The worst dad, maybe

Ok so I'm only 12 but my dad has always been a drunk he is also a redneck. my mother left him when I was 6 he actually kicked us out I stay with my mom and go see my dad on thurs and fri and every other weekend. on the days I go there he is not home he leaves me with his girl friend who I don't like, and he only came to 3 things at my school ever 1 was a play and the others were basketball games and when he is at home he is drunk and can get really strict and he yells at his gf. he always says I'm his number one his all his everything but I never see him and he gets mad over every thing.
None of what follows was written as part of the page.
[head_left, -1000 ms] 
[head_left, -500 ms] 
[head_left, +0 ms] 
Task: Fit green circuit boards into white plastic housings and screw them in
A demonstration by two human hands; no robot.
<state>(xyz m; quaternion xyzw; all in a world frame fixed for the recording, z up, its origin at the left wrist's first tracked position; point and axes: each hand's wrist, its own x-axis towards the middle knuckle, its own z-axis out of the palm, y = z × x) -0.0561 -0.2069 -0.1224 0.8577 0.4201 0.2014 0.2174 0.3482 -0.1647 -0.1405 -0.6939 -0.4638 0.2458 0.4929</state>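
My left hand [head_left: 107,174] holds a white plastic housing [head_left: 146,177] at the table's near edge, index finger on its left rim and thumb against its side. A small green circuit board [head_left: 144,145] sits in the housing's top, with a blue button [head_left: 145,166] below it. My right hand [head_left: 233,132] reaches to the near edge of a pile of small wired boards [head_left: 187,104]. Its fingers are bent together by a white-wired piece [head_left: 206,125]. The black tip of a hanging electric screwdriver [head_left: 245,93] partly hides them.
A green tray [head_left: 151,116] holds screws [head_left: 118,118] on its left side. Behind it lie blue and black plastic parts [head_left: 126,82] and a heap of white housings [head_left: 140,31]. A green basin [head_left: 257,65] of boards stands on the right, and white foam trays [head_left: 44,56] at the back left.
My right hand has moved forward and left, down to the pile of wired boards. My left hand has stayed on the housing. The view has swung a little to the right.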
I feel be aide of this I have a naturally depressed personality. my normal face is a frown I have to really try to get excited and happy and he even tho he doesnot get happy u can tell he thinks I'm not good enough. he use to say I was out of shape even when I wasn't and I think he is the reason I am now 175 pounds at 5'5". he has caused to much stress that has ruined my life:(
—Guest M

Liar, drunk and pill addicted father

My dad has always been an alcoholic. Since I was born. It got so bad that he passed out from a pill overdose and bring overt drunk. That was the day my mum decided to walk out on him. I was 4. They went to court and my dad barely even fought to see me and my sister my mum was the one that even suggested for us to visit him! He was more concerned about the money. We went over every second weekend and he always mixed drinks in the boot of the car before drink driving with his 2 daughters in the car! We only truly worked out that all of this was happening by the time I was 13. He is so emotionally abusive it's unbearable. I also believe that he may have touched me and my sister at a young age. I want to kill him and I wouldn't care if he died! His abuse of prescription pills and alcohol had made me quite an angry person but I hide it. I HATE him
—Guest Angry

Still in recovery

That pain in my gut is still with me today. A young child should never lie in bed in fear of a parent coming home drunk, arguments. Verbal abuse. Spitting insults at all hours. Constant worry.crying shaking. What kind of mother does this to her child? Some people should never have kids. There was five of us.we r strong now. Still insecure. Still love my manipulative mam x
—Guest Ag

Heartbroken

My dad drunk himself to death ..... I am lost dad without you . You was a great dad that loved me so much and I begged you to stop the drink . You raised me from the tender age of 5 and you was my hero than at 35 you left me all alone and I am heartbroken . You dad died to soon at 59 I wish you was here I really do .i didn't care how difficult you was I would have you back.